Salem Maya, Mpourmpakis Giannis
Department of Chemical and Petroleum Engineering, University of Pittsburgh, Pittsburgh, Pennsylvania 15261, USA.
Nanoscale. 2025 Jan 29;17(5):2830-2840. doi: 10.1039/d4nr04202f.
Single atom alloys (SAAs) have gained tremendous attention as promising materials with unique physicochemical properties, particularly in catalysis. The stability of SAAs relies on the formation of a single active dopant on the surface of a metal host, quantified by the surface segregation and aggregation energy. Previous studies have investigated the surface segregation of non-ligated and ligated SAAs to reveal the driving forces underlying such phenomena. In this work we address another key factor dictating the stability in non-ligated and ligated SAAs: the aggregation energy () of dopants. Specifically, we examine how thiols and amines, commonly found ligands in colloidal bimetallic nanoparticle synthesis, affect the aggregation of dopants (forming dimers and trimers) on the surface of a metal host. Utilizing Density Functional Theory (DFT) and machine learning (ML), we explore the stability patterns of SAAs through the energetics of low-index surfaces, such as (111) and (100), consisting of d-(Pt, Pd, Ni) and d-(Ag, Au, Cu) metals, both in the presence and absence of ligands. Collecting rich and accurate DFT data, we developed a four-feature support vector regression using the radial basis function (SVR RBF) to predict the . The model revealed important and easily accessible (tabulated) thermodynamic stability features that drive metal aggregation in SAAs, such as the bulk cohesive energy of the metal considering the exposed coordination environment on the surface, the charge transfer represented by the difference in electron affinities of metals and the radii of the metals describing strain effects. Additional incorporated features include adsorbate properties, such as the binding energy of the ligand on a single atom considering the coordination environment of the adsorbate. Through our study, we have revealed that stable SAAs are formed in Ni-, Pd-, Pt-based SAAs in the presence of ligands, while Ag-, Au-, Cu- doped with Ni-, Pd-, Pt- lead to aggregation. Finally, we tested our model against several experimental studies and demonstrated its robustness in predicting the formation of SAAs, enabling rapid screening across the vast materials space of SAAs. Additionally, we suggest criteria for stabilization of SAAs, guiding experimental efforts. Overall, our study advances the understanding of thermodynamic stability of colloidal SAAs, paving the way for rational SAA design.

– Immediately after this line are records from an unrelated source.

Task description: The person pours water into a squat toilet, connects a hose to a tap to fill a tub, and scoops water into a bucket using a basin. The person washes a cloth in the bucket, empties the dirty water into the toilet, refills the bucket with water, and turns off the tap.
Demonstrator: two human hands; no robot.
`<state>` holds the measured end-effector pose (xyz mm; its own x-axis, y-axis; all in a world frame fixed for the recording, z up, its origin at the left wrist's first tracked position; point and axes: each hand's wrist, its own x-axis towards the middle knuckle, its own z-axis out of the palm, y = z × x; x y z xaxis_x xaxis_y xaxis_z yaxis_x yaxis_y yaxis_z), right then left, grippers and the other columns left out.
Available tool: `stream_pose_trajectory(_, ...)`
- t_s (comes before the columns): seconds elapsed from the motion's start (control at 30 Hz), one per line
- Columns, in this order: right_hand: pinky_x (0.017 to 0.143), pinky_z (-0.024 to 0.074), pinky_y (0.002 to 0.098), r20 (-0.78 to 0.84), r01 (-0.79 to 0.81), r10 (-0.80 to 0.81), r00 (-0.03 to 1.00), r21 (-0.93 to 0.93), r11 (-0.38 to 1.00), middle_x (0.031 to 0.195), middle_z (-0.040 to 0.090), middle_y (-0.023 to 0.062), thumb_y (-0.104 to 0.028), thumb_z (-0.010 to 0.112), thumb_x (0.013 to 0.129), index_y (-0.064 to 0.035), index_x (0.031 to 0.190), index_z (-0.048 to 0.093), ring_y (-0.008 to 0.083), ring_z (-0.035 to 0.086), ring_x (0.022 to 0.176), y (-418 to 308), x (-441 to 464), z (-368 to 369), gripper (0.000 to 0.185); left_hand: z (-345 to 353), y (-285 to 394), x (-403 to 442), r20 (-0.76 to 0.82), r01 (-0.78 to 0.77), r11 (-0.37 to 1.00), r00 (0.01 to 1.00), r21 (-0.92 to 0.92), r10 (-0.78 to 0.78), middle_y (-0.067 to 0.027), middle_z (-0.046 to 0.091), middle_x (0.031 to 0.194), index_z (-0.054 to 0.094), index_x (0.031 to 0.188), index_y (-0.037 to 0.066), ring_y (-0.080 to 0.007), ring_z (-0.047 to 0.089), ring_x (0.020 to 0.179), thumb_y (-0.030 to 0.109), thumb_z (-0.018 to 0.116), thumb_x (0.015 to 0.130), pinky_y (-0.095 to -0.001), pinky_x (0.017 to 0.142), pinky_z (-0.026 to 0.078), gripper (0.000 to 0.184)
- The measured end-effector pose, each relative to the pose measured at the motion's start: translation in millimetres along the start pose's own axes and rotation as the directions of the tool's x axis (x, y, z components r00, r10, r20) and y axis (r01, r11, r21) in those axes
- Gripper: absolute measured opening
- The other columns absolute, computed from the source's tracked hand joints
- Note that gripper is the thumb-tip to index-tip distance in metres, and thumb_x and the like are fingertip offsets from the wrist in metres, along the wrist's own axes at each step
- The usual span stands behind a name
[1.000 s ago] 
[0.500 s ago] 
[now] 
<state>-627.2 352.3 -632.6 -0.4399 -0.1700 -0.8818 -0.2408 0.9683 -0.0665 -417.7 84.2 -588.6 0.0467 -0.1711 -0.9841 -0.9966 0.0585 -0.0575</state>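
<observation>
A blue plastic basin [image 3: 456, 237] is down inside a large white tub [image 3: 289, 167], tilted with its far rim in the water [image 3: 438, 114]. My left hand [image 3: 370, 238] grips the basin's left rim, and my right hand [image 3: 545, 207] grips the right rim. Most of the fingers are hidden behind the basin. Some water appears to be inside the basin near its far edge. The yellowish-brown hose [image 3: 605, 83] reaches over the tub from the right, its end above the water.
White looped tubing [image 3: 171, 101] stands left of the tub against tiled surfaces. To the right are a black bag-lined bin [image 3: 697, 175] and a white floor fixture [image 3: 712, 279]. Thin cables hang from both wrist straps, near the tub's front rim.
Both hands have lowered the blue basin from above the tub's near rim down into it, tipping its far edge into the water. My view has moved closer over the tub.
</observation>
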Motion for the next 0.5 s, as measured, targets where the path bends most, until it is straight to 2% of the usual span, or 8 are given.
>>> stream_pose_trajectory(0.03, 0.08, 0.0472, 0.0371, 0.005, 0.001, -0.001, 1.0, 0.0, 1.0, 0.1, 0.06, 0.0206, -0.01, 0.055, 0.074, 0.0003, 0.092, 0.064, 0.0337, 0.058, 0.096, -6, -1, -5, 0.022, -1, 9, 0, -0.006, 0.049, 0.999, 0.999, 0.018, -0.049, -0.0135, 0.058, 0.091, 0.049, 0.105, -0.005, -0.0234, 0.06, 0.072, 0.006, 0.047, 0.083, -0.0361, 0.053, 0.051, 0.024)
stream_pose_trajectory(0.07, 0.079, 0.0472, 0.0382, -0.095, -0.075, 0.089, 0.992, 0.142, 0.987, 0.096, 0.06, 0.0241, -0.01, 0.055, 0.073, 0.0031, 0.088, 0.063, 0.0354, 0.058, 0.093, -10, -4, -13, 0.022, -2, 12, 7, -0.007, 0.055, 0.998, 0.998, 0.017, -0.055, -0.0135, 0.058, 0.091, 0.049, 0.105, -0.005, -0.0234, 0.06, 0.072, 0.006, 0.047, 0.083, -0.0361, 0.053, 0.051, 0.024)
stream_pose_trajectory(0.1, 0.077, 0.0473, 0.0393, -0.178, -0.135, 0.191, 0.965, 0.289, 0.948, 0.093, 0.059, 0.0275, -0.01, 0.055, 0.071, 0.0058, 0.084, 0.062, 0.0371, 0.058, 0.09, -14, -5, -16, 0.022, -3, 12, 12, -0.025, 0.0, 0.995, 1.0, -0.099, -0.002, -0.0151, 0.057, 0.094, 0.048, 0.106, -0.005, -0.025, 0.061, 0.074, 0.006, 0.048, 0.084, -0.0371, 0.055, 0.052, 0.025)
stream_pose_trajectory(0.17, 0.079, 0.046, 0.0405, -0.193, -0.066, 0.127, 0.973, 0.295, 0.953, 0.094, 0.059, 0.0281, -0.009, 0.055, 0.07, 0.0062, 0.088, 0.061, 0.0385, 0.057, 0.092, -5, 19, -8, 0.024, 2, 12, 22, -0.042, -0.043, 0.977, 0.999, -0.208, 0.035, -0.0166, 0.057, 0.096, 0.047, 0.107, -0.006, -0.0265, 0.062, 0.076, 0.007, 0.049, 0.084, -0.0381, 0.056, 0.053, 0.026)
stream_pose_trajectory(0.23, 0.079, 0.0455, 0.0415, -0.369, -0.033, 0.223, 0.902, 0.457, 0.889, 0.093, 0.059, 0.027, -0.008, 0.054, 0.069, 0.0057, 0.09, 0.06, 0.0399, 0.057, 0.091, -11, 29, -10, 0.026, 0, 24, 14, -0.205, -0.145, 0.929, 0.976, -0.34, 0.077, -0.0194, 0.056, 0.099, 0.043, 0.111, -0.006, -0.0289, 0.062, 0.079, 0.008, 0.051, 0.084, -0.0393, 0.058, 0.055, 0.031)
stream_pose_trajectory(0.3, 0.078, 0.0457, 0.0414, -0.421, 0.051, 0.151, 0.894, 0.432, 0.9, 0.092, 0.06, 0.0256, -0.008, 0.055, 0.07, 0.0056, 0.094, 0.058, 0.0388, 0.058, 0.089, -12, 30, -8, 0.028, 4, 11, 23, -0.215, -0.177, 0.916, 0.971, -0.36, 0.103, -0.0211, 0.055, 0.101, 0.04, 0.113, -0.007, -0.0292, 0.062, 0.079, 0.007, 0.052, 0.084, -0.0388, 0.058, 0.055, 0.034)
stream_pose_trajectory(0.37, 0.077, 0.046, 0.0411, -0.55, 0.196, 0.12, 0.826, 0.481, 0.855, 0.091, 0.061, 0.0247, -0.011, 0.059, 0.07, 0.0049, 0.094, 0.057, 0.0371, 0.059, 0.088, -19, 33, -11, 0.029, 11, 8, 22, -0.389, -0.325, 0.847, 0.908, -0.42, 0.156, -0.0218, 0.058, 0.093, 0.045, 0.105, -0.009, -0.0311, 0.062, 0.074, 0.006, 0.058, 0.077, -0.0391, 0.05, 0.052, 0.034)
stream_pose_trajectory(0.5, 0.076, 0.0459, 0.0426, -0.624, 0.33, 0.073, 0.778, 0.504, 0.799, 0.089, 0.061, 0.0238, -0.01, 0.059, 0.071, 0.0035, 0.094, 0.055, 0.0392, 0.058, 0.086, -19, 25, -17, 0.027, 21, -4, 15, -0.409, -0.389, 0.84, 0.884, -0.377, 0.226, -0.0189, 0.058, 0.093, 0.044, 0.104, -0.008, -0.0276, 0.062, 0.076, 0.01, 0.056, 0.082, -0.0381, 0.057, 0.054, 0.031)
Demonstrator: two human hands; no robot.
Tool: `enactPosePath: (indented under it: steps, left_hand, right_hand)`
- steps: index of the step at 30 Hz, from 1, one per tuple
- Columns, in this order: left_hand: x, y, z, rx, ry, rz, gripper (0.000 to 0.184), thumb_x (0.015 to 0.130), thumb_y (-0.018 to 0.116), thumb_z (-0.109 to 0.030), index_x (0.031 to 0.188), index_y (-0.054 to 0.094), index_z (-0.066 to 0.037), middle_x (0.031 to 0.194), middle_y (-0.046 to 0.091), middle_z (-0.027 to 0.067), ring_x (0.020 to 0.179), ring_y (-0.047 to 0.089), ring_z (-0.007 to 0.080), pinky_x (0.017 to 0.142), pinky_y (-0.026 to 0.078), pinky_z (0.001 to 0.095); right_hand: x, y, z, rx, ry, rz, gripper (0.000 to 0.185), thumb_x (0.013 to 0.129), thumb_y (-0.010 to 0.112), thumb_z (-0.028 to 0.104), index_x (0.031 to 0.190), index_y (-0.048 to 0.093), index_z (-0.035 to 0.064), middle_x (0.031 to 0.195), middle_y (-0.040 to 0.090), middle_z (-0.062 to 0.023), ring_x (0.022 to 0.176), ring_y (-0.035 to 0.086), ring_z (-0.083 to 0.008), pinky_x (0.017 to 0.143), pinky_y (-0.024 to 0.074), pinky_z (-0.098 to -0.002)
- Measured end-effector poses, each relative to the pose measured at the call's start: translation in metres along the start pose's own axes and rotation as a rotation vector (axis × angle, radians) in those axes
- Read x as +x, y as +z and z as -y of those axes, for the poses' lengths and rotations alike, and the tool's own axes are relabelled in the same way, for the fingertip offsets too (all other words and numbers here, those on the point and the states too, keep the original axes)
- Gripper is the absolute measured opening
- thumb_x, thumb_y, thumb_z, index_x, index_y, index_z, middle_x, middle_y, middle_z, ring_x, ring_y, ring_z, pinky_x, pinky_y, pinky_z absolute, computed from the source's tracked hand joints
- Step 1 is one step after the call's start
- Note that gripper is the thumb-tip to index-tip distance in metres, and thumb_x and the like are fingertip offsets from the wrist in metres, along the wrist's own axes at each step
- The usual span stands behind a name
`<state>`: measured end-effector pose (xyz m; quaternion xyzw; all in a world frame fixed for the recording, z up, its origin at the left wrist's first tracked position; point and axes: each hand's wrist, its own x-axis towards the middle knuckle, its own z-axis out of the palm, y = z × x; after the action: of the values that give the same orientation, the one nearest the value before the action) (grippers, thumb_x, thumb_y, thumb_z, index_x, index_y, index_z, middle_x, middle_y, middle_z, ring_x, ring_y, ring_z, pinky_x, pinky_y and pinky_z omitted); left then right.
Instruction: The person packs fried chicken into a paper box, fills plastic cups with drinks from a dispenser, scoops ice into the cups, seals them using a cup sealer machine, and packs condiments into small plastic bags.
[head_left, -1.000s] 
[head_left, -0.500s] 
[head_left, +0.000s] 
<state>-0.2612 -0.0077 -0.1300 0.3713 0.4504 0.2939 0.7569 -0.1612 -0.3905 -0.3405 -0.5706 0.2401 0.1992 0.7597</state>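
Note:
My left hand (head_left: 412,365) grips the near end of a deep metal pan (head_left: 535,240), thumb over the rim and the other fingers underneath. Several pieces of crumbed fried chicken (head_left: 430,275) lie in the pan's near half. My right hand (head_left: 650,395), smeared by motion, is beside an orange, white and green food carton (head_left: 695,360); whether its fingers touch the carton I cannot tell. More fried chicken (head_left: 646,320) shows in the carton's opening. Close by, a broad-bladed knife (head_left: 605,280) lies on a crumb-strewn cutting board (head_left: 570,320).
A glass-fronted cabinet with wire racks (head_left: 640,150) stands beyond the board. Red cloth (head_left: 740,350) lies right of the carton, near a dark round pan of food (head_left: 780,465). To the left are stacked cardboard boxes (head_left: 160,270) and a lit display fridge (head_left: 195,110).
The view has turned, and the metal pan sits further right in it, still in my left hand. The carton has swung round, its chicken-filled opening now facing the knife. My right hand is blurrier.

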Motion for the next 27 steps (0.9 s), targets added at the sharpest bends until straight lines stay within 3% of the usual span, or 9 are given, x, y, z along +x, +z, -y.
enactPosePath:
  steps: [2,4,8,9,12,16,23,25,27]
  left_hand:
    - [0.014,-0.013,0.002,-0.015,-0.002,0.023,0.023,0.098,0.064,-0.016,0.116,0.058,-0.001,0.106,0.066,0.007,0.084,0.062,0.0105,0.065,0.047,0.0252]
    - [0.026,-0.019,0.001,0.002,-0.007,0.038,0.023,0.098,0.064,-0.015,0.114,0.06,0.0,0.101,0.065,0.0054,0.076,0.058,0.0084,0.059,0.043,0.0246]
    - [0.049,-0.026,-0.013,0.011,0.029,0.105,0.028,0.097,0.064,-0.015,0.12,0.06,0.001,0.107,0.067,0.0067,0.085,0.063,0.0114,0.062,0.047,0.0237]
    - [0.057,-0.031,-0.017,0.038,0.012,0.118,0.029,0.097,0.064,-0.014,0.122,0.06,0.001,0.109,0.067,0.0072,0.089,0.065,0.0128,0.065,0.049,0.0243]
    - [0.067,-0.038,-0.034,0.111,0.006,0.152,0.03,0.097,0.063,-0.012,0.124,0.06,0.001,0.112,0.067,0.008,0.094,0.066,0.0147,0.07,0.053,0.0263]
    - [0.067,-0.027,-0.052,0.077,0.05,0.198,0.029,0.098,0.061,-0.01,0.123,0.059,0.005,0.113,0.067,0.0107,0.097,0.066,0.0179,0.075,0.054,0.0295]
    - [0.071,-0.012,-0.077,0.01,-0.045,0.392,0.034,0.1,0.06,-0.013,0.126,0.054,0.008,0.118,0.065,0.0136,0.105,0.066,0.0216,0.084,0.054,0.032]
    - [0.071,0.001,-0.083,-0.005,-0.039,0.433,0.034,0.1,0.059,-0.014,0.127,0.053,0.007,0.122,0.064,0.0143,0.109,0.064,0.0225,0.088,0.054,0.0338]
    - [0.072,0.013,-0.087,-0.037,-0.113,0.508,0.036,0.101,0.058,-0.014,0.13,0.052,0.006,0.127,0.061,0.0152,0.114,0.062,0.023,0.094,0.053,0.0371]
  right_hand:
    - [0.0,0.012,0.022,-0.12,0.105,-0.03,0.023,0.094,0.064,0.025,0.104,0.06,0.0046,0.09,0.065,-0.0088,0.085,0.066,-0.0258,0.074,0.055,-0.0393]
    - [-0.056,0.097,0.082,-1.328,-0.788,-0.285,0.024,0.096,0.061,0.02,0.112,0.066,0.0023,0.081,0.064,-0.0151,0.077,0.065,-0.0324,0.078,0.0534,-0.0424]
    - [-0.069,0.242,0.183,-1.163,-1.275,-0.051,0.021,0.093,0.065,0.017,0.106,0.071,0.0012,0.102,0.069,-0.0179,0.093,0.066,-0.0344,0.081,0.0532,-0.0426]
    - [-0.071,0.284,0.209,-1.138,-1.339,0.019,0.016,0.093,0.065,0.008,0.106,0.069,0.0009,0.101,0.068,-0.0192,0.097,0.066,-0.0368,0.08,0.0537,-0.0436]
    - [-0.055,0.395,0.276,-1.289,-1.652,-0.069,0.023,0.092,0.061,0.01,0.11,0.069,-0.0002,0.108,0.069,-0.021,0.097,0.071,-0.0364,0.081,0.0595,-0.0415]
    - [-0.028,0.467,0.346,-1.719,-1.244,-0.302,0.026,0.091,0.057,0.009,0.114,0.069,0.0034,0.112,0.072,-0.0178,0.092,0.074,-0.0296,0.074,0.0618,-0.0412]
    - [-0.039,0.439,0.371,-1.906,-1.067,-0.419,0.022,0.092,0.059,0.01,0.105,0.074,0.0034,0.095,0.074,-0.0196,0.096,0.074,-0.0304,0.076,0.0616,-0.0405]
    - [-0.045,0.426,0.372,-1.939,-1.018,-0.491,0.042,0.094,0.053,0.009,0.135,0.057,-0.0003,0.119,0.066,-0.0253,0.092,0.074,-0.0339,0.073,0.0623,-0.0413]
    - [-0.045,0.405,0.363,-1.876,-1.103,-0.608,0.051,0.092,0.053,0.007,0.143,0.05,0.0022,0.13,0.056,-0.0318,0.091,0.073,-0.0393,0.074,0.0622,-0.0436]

单原子合金(SAA)作为具有独特物理化学性质的有前途的材料,特别是在催化领域,已引起了极大的关注。SAA的稳定性依赖于在金属主体表面形成单个活性掺杂剂,这可通过表面偏析和聚集能来量化。先前的研究已经调查了未配位和配位SAA的表面偏析,以揭示此类现象背后的驱动力。在这项工作中,我们探讨了决定未配位和配位SAA稳定性的另一个关键因素:掺杂剂的聚集能()。具体而言,我们研究了硫醇和胺(在胶体双金属纳米颗粒合成中常见的配体)如何影响金属主体表面上掺杂剂的聚集(形成二聚体和三聚体)。利用密度泛函理论(DFT)和机器学习(ML),我们通过低指数表面(如(111)和(100))的能量学来探索SAA的稳定性模式,这些表面由d-(Pt、Pd、Ni)和d-(Ag、Au、Cu)金属组成,有无配体均进行研究。收集丰富而准确的DFT数据后,我们使用径向基函数开发了一种四特征支持向量回归(SVR RBF)来预测。该模型揭示了驱动SAA中金属聚集的重要且易于获取(列表形式)的热力学稳定性特征,例如考虑表面暴露配位环境的金属体相内聚能、由金属电子亲和能差异表示的电荷转移以及描述应变效应的金属半径。额外纳入的特征包括吸附质性质,例如考虑吸附质配位环境时配体在单个原子上的结合能。通过我们的研究,我们发现,在有配体存在的情况下,基于Ni、Pd、Pt的SAA中会形成稳定的SAA,而掺杂Ni、Pd、Pt的Ag、Au、Cu会导致聚集。最后,我们针对多项实验研究对我们的模型进行了测试,并证明了其在预测SAA形成方面的稳健性,能够在广阔的SAA材料空间中进行快速筛选。此外,我们提出了SAA稳定化的标准,为实验工作提供指导。总体而言,我们的研究推进了对胶体SAA热力学稳定性的理解,为合理设计SAA铺平了道路。